Hitler nasıl darbe yapmadan Almanya’da serbest seçimle iktidara geldiyse ve iktidara geldikten sonra despotik rejimini parlamentoda yasalar çıkartarak kurduysa, Erdoğan’ın durumu da aynı! Hitler nasıl önce seçilip sonra sivil darbesini yaptıysa, Erdoğan da aynı şekilde, önce kendisini seçtirdi, arkasından da sivil darbesini gerçekleştirdi!
Şimdi de, “Bunlar darbeci! Mısır’da uygulanan darbe senaryoları bizde de uygulanıyor!” diye ağlıyor, her zaman olduğu gibi, mağduru oynuyor! Sivil darbe yapan Erdoğan, askeri darbeleri eleştiriyor!
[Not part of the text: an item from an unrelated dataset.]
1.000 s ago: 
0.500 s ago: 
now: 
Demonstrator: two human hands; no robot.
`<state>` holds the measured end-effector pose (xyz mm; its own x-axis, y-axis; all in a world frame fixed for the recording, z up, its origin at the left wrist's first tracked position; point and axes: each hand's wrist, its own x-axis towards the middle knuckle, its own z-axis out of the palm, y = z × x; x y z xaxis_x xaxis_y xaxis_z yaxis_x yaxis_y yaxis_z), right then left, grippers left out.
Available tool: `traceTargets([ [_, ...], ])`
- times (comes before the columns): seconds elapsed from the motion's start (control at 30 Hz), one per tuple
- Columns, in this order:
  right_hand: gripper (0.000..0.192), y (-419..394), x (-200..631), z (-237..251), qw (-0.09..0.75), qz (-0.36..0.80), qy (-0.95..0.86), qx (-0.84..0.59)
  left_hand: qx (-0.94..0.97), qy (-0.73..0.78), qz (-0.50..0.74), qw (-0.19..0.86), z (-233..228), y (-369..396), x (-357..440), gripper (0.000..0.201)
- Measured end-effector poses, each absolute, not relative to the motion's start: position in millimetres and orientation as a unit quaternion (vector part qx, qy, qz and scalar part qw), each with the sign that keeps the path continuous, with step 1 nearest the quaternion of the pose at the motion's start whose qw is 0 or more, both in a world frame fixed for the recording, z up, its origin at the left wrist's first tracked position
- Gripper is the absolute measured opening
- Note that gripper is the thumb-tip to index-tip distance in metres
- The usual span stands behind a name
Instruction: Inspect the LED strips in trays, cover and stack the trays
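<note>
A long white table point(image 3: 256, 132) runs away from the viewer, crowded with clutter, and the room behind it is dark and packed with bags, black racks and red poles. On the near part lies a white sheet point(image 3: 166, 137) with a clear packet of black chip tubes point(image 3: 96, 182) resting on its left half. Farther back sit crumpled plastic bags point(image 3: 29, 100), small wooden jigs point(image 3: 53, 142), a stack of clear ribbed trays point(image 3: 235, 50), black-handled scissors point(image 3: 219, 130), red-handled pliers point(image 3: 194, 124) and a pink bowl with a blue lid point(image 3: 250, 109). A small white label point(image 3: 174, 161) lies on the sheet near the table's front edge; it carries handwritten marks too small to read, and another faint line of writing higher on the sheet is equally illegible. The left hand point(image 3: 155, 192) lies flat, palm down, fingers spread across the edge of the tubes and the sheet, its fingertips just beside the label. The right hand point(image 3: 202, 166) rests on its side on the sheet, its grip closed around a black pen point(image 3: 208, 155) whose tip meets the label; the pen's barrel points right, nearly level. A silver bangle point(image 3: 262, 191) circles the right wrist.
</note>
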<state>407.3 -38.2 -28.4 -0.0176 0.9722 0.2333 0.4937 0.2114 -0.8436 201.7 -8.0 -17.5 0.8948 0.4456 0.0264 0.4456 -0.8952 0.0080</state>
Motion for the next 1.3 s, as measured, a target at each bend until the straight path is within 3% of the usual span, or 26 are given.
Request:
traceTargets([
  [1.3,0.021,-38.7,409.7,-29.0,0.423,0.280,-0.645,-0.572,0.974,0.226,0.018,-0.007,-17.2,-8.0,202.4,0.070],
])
Masum gazetecileri, yazarları, akademisyenleri, siyasetçileri, parti başkanlarını, milletvekillerini, öğrencileri, askerleri hapishanelere atan, eğitim sistemine din enjeksiyonu yaparak gençlerin beynini yıkayan, heykel yıkan, tiyatro kapatan, bilimsel teori yasaklayan, medyaya sansür uygulayan, alkol yasaklarını devreye sokan Erdoğan, yine bir anda mağdur rolüne büründü! Aynen 1990’larda yaptığı gibi! Aynen Hitler’in 1920’lerde seçilmeden önce yaptığı gibi!
Oysa bu ülke de, bu dünya da, mağduru oynayan çok zalim gördü! Artık bu bayatlamış sahte ve yalancı oyunu kimse yutmayacaktır! Artık bugünkü dünya, eski dünya değildir, bugünkü Türkiye de, eski Türkiye değildir!